Quoting Eric Margolis, Jones observes that in the 13th century the Mongol armies under Genghis Khan were genocidal killers [18] who were known to eradicate whole nations.[19] He ordered the extermination of the Tata Mongols, and all Kankalis males in Bukhara “taller than a wheel”[20] using a technique called measuring against the linchpin. In the end, half of the Mongol tribes were exterminated by Genghis Khan.[21] Rosanne Klass referred to the Mongols’ rule of Afghanistan as “genocide”.[22]

Similarly, the Turko-Mongol conqueror Tamerlane was known for his extreme brutality and his conquests were accompanied by genocidal massacres.[23] William Rubinstein wrote: “In Assyria (1393–4) – Tamerlane got around – he killed all the Christians he could find, including everyone in the, then, Christian city of Tikrit, thus virtually destroying Assyrian Church of the East. Impartially, however, Tamerlane also slaughtered Shi’ite Muslims, Jews and heathens.”[24] Christianity in Mesopotamia was hitherto largely confined to those Assyrian communities in the north who had survived the massacres.[25] Tamerlane also conducted large-scale massacres of Georgian and Armenian Christians, as well as of Arabs, Persians and Turks.[26]

Ancient Chinese texts record that General Ran Min ordered the extermination of the Wu Hu, especially the Jie people, during the Wei–Jie war in the fourth century AD. People with racial characteristics such as high-bridged noses and bushy beards were killed; in total, 200,000 were reportedly massacred.[27]
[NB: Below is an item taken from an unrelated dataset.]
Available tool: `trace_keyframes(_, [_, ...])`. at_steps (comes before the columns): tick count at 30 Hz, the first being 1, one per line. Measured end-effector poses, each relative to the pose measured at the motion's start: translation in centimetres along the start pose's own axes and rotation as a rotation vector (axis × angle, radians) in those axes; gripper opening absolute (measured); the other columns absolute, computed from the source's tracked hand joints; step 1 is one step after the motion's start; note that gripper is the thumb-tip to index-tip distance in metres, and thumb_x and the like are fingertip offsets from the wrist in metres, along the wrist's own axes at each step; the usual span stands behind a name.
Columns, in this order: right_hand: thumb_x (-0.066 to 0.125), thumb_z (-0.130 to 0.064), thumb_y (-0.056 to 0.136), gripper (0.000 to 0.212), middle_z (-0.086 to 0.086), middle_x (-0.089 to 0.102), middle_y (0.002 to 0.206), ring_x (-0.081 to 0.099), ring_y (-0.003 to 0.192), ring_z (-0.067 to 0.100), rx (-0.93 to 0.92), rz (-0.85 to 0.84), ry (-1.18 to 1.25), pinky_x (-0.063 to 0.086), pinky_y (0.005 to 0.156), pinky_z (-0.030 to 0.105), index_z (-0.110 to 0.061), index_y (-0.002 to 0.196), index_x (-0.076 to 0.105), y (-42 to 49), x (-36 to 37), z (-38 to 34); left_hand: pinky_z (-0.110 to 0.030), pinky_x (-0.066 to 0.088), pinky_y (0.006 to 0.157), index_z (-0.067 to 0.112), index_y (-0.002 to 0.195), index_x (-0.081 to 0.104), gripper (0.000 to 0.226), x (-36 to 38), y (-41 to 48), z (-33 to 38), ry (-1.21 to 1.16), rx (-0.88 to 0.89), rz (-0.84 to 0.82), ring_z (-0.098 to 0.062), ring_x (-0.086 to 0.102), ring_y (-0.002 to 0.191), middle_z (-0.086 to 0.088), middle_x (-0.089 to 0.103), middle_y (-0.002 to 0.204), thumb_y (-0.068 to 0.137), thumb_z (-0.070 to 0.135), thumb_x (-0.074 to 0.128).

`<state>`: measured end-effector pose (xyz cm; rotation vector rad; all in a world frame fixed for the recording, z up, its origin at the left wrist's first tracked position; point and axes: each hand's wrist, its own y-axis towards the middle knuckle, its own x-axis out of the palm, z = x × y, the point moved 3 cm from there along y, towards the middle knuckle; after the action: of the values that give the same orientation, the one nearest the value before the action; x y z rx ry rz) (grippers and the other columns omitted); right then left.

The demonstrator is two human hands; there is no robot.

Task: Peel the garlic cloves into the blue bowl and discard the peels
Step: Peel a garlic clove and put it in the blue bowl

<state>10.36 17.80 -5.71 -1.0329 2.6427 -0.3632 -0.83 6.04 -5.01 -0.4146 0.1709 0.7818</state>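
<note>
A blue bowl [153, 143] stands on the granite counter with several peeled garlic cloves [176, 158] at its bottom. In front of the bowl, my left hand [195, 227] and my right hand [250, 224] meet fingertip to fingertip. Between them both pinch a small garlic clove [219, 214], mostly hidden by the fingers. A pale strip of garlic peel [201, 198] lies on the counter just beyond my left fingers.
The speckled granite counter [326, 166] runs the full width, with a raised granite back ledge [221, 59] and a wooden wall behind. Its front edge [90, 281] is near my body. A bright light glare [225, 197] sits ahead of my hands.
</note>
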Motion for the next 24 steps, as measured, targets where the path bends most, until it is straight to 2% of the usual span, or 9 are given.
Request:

I’m stopping here. This stuff is politicized drek. It obviously is irrelevant to the vast majority of anthropology (what do I really care if the Inuit are part of the greater Asian clade when I’m just trying to record traditional folk songs?) But this drivel gets served up as the “educated opinions of scholars in the field” (notably, not the field of human genetics) to naive students and they don’t even realize how politically-based it is.

I don’t think anthropologists all need to agree with me about politics, but they should cultivate a healthy interest in science.